Examine the listing below and state how many of its lines contain the word "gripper". Write only the number.

[Given information]

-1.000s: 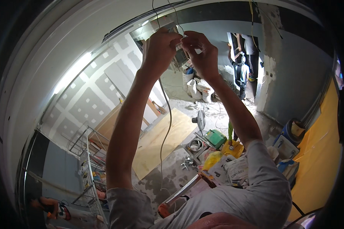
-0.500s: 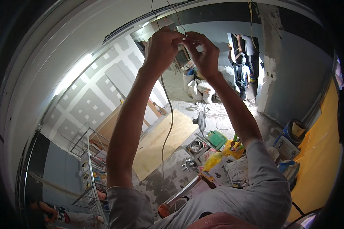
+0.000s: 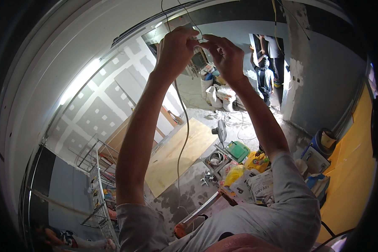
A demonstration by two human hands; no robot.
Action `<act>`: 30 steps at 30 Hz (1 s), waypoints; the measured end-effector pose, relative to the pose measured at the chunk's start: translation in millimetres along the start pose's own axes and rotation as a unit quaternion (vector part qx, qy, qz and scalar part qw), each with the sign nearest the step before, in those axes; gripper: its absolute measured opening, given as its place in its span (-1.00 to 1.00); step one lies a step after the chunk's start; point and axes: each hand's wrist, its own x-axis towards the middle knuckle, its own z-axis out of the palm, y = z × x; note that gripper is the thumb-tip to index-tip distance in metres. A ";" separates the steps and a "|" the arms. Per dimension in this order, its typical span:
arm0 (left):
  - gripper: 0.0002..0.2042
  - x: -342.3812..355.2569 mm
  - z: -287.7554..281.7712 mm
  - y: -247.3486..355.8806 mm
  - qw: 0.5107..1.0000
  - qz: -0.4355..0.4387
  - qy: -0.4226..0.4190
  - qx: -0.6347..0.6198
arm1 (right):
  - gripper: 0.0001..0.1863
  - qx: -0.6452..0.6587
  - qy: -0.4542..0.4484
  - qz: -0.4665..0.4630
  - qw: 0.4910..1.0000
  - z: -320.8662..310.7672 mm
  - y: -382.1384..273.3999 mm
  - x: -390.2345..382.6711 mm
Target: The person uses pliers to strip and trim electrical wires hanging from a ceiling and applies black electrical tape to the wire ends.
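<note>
Both of my hands are raised overhead at thin dark wires [image 3: 190,16] hanging from the ceiling opening. My left hand [image 3: 175,52] is closed on a wire, fingertips bent toward the right. My right hand [image 3: 227,59] pinches a thin wire between thumb and index finger, close beside the left fingertips; the exact join between them is too small to make out. A grey cable [image 3: 187,128] drops from below my left hand to the floor.
Below are a plywood sheet [image 3: 176,151], metal scaffold [image 3: 97,168], pedestal fan [image 3: 221,131], green bin [image 3: 238,150], yellow containers [image 3: 256,161] and sacks [image 3: 227,96]. A co-worker [image 3: 264,77] stands in the doorway; another [image 3: 56,237] bends at lower left.
My left fingers have risen and shifted slightly left, and my right hand slightly right. The lower-left person has bent lower. A green-sleeved arm seen earlier beside the yellow containers is out of sight.
</note>
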 end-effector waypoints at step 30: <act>-0.89 3.2 0.4 -10.2 0.998 0.043 -0.003 -0.038 | -0.77 -0.061 0.031 -0.042 0.997 -4.0 0.3 11.8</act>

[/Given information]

--- Exercise response ---
3